Any mistake, a slight wobble or an untimely gust of wind can send a potential front-row starter back to the middle of the pack. That's why qualifications often are as dramatic as the race.
"It's important to be consistent through the week. You want to be fast against your peers every day, but I saw a lot of guys busting their times drafting off people, and we did the same," said Scott Sharp, the 2001 Indy pole winner and IRL points leader this season. "You won't know what you can run on your own until much later in the week."
Running on your own -- that's the key.
Qualifying is the only time all month when a driver is alone on the track.

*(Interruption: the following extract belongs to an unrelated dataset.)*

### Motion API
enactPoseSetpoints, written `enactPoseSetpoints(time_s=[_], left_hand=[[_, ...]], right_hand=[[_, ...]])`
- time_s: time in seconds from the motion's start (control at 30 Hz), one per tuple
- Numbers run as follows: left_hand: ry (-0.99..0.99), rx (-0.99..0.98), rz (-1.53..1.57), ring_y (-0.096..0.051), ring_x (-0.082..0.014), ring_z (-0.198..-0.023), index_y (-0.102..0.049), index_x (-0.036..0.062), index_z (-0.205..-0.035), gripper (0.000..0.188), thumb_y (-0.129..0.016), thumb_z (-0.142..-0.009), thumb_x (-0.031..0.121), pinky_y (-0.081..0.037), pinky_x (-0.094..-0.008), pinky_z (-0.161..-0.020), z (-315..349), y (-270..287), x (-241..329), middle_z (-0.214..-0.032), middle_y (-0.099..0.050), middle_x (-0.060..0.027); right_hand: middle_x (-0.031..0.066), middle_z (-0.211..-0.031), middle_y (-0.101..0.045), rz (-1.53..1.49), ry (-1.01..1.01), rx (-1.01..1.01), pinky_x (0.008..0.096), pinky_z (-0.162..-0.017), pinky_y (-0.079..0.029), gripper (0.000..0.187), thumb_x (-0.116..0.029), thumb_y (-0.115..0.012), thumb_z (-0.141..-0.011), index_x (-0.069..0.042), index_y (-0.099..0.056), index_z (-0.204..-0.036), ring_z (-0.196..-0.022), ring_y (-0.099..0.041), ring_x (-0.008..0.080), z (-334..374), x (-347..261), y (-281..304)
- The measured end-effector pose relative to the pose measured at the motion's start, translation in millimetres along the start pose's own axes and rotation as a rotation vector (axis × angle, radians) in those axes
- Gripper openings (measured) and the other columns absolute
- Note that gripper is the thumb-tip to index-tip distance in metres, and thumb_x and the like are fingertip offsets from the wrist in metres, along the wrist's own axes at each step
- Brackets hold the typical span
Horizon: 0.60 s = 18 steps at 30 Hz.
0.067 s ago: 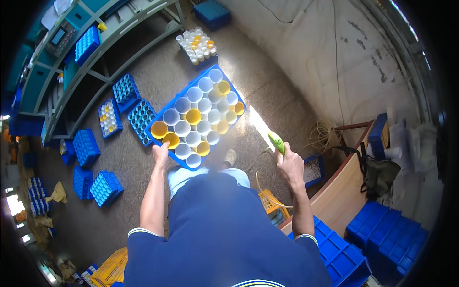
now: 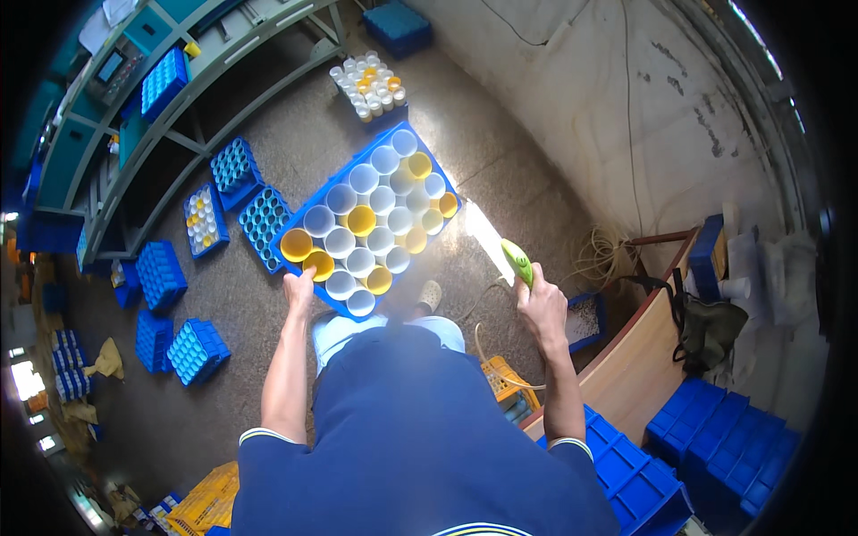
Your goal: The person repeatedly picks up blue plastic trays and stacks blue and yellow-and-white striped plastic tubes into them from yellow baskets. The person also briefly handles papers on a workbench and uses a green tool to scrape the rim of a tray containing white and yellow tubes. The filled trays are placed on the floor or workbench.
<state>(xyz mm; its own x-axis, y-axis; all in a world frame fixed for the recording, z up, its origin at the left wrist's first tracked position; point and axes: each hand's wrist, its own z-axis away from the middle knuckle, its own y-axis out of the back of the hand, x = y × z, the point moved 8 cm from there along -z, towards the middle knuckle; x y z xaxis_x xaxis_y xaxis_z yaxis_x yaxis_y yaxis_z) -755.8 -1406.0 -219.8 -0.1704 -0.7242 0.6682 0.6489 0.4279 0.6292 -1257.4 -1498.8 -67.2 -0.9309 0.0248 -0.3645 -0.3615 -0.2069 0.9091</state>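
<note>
Person in a dark blue shirt (image 2: 420, 429), head bent over the work, a pale shoe (image 2: 431, 295) on the grey-brown floor (image 2: 232, 348). Left hand (image 2: 298, 289) grasps a blue tray (image 2: 324, 201) along its near-left edge, thumb over the rim beside a yellow cup; fingers hidden below. Tray sits cornerwise in front of the body; whether anything bears it from beneath, I cannot tell.

Inside: open white cups (image 2: 380, 239) in rows, yellow cups (image 2: 361, 218) scattered among them, two together at the tray's left corner, one at the right corner.

Right hand (image 2: 542, 310) clenched round a green-handled tool (image 2: 517, 261). Its bright blade points toward the tray's right corner; glare blurs the tip.

Around: second batch of cups (image 2: 366, 82) just past the tray's far corner. Blue trays off its left corner. Yellow crate (image 2: 508, 379) near the person's right side. Wooden board (image 2: 636, 384) farther right, dark bag (image 2: 712, 332) at its edge.
</note>
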Motion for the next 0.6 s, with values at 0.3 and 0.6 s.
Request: enactPoseSetpoints(time_s=[0.3,0.6], left_hand=[[-0.005,0.01,0.219,-0.065,-0.019,-0.078,-0.07,-0.0095,-0.093,0.036,-0.072,-0.081,0.024,-0.049,-0.0362,-0.072,9.4,31.1,-40.5,-0.086,-0.071,-0.0119],[0.502,0.225,0.643,-0.067,-0.0207,-0.074,-0.062,0.0021,-0.11,0.028,-0.067,-0.085,0.013,-0.054,-0.0336,-0.063,-58.9,92.9,-185.8,-0.089,-0.068,-0.0067]], right_hand=[[0.0255,-0.076,-0.066,0.049,0.007,-0.072,0.0555,-0.069,-0.051,0.027,-0.033,-0.052,-0.095,-0.01,-0.055,-0.108,-0.076,-0.065,0.0465,-24.6,-12.4,-33.4],[0.0177,-0.083,-0.066,-0.419,-0.683,0.479,0.0442,-0.065,-0.049,0.038,-0.032,-0.061,-0.095,0.003,-0.06,-0.11,-0.072,-0.064,0.0308,91.9,245.8,44.8]])
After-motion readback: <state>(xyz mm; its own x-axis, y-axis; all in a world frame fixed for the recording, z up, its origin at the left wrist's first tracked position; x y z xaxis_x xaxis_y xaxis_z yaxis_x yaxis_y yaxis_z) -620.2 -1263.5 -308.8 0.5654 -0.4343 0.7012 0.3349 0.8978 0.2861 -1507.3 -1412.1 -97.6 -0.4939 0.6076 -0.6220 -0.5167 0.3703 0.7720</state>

No traffic to slow him, no drafting to help him, and certainly no time for a quick trip to the pits for an aerodynamic tweak of the chassis or a change of tires.
It's four laps around the 21/2-mile oval, with the average speed determining a driver's starting spot.
"Qualifying for a team is really a simple exercise of how much you're willing to risk," 1998 Indy winner Eddie Cheever said. "How much power you have, how long a driver can hold his breath. We're trying to make him hold his breath for five minutes, but he's turning blue at around three."
The format
Saturday is the first of three days of qualifications for the May 25 race. Each car gets three attempts, but if it completes a four-lap run to qualify, it has to be withdrawn or bumped once the lineup is full to make another attempt for more speed.
Only those cars in the original qualifying order are eligible for the pole.
Last year produced a record 228.648 mph average in qualifications for the 33-car field, and the past two years produced the two closest starting fields in Indy history. The total four-lap time was 3.2422 seconds between Sharp and slow qualifier Billy Boat in 2001 and 3.2646 seconds between pole-winner Bruno Junqueira and Boat last year.
That's what produces the tension, Cheever said.
"In a race, you can have a bad pit stop, you can have a bad set of tires, and still catch up under the yellow," Cheever said. "In qualifying, it is an exercise in trying to achieve perfection, and so rarely is that achieved, going out and getting the absolute maximum speed out of the car.
"You make one mistake, go 2 feet wide, you lose a 10th of a mile an hour. This year here, that can knock you back two rows."
And that's a big price to pay.
History
Cheever started 17th, from the middle of the sixth row, when he won the race in 1998, but that was an exception. Fifty-three of the other 85 races have been won by a driver who started in either the first or second row. And the front row has produced 36 winners, including a record 16 from the pole.
Conversely, only six winners have started from the final four rows, none since Johnny Rutherford's victory from the 25th spot in 1974. Helio Castroneves started 11th and 13th in winning the race the past two years.
The records for qualifications are 237.498 mph for one lap and 236.986 for four laps, both by Arie Luyendyk in 1996, before the IRL changed its chassis and engine specifications. Luyendyk's pole-position average in 1997 was 218.236, but the speeds have been climbing since then. Junqueira won the pole at an average 231.342 last year.